> About this exercise
What appears from the first line of the data below through the line containing "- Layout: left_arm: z", both included, should be copied exactly, and nothing else.

> Entries shown

▬▬▬▬▬▬

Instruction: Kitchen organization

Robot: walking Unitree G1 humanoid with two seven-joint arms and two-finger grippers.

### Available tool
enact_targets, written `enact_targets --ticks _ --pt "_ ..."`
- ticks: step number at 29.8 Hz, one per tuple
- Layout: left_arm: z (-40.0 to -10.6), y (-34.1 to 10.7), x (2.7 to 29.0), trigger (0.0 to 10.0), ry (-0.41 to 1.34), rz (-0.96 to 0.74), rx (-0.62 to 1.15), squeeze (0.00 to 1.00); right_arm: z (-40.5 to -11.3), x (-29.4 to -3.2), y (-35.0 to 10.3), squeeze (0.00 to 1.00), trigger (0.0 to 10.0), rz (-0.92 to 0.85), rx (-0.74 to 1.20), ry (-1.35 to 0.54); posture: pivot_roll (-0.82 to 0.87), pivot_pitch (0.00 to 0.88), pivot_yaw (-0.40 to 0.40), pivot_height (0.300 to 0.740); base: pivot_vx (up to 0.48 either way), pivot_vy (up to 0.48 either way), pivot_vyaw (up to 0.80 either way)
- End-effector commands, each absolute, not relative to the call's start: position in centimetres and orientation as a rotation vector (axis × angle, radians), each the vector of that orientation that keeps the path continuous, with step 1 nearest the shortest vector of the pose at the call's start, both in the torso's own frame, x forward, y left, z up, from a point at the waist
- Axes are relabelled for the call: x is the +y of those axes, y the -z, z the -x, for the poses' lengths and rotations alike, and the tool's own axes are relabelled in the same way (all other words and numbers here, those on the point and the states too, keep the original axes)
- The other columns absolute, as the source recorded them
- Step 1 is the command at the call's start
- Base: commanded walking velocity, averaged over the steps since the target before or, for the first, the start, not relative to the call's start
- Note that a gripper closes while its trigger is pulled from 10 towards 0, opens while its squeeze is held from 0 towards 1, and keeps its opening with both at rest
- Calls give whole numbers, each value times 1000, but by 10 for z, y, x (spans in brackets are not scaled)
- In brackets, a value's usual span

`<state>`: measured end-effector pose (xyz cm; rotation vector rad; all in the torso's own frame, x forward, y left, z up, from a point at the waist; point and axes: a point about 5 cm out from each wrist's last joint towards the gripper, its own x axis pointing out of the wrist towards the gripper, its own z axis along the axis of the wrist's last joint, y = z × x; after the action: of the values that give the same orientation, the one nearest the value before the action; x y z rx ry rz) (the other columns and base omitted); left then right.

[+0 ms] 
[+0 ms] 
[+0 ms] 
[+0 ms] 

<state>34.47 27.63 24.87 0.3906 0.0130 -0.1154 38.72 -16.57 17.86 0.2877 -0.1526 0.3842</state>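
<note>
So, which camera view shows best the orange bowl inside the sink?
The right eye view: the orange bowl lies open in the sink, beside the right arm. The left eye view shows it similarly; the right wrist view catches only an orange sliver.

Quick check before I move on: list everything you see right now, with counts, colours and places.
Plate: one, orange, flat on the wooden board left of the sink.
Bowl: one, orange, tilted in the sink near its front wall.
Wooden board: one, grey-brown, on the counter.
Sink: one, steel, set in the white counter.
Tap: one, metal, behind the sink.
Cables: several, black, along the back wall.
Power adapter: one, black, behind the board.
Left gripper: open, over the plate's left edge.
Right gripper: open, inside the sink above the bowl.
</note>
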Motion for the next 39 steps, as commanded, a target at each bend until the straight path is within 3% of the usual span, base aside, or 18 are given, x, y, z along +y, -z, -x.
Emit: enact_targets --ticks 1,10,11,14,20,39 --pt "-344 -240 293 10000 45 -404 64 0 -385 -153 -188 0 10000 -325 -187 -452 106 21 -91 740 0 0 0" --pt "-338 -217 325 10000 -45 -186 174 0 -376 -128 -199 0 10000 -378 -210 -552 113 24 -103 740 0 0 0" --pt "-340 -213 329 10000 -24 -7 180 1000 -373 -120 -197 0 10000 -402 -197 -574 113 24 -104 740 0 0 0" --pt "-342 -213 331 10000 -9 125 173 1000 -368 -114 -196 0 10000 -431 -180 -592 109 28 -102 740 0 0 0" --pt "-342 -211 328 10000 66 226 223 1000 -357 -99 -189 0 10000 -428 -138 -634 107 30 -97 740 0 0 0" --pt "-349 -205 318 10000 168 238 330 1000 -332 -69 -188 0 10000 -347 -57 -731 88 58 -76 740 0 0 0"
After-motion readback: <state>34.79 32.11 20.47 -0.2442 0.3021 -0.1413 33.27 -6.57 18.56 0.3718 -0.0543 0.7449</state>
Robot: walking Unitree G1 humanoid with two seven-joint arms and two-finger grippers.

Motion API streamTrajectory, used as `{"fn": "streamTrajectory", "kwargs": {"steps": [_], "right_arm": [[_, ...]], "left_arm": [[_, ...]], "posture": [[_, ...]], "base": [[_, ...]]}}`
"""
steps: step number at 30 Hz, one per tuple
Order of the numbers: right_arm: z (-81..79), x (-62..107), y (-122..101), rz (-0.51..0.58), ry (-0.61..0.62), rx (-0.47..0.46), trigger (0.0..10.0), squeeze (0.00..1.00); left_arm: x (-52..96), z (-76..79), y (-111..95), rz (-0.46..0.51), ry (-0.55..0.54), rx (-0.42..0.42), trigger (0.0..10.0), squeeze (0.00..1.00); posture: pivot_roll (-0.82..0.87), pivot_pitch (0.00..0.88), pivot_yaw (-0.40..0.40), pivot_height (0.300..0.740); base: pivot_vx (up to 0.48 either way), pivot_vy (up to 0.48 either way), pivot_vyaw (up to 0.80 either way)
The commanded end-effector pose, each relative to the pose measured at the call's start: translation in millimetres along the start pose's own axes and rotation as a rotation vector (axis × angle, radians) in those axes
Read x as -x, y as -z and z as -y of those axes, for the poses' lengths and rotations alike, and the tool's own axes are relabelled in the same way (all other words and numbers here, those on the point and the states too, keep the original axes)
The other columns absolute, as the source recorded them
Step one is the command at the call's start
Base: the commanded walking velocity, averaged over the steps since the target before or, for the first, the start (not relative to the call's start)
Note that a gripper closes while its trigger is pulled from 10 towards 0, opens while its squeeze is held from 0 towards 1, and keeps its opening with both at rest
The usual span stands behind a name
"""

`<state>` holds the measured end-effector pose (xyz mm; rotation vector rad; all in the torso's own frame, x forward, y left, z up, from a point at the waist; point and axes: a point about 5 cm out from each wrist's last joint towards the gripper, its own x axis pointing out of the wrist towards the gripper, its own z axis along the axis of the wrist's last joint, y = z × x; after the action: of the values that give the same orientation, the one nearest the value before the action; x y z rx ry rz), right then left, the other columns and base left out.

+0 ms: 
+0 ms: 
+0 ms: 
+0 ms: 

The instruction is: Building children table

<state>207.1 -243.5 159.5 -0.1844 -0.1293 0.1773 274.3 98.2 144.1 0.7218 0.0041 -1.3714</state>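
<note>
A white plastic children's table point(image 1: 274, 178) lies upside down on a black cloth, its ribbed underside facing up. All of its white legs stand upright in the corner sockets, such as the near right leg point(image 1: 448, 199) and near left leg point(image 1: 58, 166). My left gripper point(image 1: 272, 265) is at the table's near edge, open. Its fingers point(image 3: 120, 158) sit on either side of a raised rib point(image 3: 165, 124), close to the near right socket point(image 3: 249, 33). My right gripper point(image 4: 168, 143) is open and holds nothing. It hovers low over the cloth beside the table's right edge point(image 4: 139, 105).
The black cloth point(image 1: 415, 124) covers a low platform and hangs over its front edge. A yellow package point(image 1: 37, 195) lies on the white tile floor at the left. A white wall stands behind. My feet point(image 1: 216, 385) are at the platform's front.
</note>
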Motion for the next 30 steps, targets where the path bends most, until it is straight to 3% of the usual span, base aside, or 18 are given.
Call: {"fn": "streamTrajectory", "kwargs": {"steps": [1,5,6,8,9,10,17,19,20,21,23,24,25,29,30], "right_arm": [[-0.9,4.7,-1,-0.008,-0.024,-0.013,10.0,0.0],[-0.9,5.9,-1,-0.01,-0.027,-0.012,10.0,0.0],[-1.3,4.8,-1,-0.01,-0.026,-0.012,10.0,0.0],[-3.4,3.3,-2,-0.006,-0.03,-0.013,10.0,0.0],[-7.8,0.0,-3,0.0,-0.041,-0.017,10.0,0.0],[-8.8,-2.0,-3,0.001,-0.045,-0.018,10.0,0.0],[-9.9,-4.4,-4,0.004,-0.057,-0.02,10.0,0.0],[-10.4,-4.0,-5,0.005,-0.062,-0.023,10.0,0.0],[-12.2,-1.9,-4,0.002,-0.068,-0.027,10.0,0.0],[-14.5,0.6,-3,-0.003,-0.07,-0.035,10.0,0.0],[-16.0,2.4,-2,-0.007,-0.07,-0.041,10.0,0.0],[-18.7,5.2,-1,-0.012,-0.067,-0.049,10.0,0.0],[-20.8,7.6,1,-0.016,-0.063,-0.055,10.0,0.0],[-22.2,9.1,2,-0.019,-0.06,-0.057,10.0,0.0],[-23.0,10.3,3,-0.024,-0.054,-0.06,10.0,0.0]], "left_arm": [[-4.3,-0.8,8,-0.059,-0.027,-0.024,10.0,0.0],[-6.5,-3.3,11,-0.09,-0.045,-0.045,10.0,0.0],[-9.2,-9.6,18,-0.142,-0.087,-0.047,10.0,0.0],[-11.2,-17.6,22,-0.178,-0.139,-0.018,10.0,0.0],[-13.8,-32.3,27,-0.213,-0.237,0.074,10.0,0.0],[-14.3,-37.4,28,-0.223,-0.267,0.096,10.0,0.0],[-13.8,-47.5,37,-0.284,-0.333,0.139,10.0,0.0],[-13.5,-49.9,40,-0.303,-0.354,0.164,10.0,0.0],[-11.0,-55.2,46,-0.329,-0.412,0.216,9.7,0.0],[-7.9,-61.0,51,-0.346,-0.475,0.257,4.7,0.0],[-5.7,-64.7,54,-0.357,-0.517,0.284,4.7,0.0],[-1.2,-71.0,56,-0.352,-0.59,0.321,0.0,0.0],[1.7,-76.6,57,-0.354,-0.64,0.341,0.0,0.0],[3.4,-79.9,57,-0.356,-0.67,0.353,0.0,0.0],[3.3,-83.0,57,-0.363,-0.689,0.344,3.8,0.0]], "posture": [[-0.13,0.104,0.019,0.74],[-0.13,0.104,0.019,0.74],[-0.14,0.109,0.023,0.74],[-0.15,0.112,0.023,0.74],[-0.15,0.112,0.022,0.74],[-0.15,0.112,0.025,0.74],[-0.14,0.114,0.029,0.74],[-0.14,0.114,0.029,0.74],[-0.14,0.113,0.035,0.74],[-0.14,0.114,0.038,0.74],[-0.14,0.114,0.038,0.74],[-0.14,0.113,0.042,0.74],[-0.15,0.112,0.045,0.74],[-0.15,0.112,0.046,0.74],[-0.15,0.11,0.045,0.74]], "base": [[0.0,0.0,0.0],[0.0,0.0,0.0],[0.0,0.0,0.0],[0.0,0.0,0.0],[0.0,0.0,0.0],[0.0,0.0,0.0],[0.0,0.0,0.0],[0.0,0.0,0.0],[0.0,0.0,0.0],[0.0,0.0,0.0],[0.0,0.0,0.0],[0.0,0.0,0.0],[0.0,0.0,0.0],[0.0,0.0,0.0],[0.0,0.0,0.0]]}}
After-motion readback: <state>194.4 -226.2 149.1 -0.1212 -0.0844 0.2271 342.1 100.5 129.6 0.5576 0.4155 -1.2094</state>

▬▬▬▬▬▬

> Answer for the task
Instruction: Kitchen organization

Robot: walking Unitree G1 humanoid with two seven-joint arms and two-finger grippers.

### Available tool
enact_targets, written `enact_targets --ticks _ --pt "_ ..."`
- ticks: step number at 29.8 Hz, one per tuple
- Layout: left_arm: z (-40.0 to -10.6), y (-34.1 to 10.7), x (2.7 to 29.0), trigger (0.0 to 10.0), ry (-0.41 to 1.34), rz (-0.96 to 0.74), rx (-0.62 to 1.15), squeeze (0.00 to 1.00); right_arm: z (-40.5 to -11.3), x (-29.4 to -3.2), y (-35.0 to 10.3), squeeze (0.00 to 1.00), trigger (0.0 to 10.0), rz (-0.92 to 0.85), rx (-0.74 to 1.20), ry (-1.35 to 0.54); posture: pivot_roll (-0.82 to 0.87), pivot_pitch (0.00 to 0.88), pivot_yaw (-0.40 to 0.40), pivot_height (0.300 to 0.740); base: pivot_vx (up to 0.48 either way), pivot_vy (up to 0.48 either way), pivot_vyaw (up to 0.80 either way)

The answer has been given in full.